Write out every record again, exactly.
── Record set ──
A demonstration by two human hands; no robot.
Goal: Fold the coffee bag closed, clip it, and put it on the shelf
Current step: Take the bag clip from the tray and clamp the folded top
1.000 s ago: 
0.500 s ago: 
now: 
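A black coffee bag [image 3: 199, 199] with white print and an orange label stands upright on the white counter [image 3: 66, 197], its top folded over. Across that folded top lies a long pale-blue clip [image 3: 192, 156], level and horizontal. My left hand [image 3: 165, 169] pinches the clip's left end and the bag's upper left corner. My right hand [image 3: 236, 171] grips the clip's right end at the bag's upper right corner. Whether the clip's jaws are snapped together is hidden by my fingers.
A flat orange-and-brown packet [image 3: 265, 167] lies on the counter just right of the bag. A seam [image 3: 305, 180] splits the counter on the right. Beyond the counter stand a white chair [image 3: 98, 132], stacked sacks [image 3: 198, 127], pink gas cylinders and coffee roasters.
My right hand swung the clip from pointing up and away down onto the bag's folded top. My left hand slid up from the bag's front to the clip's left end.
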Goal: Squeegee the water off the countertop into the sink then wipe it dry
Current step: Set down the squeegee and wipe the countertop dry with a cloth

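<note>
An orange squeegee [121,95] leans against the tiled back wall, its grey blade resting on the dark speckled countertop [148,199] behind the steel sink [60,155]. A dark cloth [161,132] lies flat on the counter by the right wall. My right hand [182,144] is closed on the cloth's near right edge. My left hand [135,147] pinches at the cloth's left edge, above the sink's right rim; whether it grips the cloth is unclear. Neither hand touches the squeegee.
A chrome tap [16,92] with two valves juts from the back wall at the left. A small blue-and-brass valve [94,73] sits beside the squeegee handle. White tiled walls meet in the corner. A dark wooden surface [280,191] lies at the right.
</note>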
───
**Finished exercise**
A demonstration by two human hands; no robot.
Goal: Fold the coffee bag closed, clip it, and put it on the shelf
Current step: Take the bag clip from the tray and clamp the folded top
1.000 s ago: 
0.500 s ago: 
now: 
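A black coffee bag [image 3: 199, 199] with white print and an orange label stands upright on the white counter [image 3: 66, 197], its top folded over. Across that folded top lies a long pale-blue clip [image 3: 192, 156], level and horizontal. My left hand [image 3: 165, 169] pinches the clip's left end and the bag's upper left corner. My right hand [image 3: 236, 171] grips the clip's right end at the bag's upper right corner. Whether the clip's jaws are snapped together is hidden by my fingers.
A flat orange-and-brown packet [image 3: 265, 167] lies on the counter just right of the bag. A seam [image 3: 305, 180] splits the counter on the right. Beyond the counter stand a white chair [image 3: 98, 132], stacked sacks [image 3: 198, 127], pink gas cylinders and coffee roasters.
My right hand swung the clip from pointing up and away down onto the bag's folded top. My left hand slid up from the bag's front to the clip's left end.
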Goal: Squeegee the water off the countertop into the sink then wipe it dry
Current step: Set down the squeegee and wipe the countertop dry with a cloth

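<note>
An orange squeegee [121,95] leans against the tiled back wall, its grey blade resting on the dark speckled countertop [148,199] behind the steel sink [60,155]. A dark cloth [161,132] lies flat on the counter by the right wall. My right hand [182,144] is closed on the cloth's near right edge. My left hand [135,147] pinches at the cloth's left edge, above the sink's right rim; whether it grips the cloth is unclear. Neither hand touches the squeegee.
A chrome tap [16,92] with two valves juts from the back wall at the left. A small blue-and-brass valve [94,73] sits beside the squeegee handle. White tiled walls meet in the corner. A dark wooden surface [280,191] lies at the right.
</note>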

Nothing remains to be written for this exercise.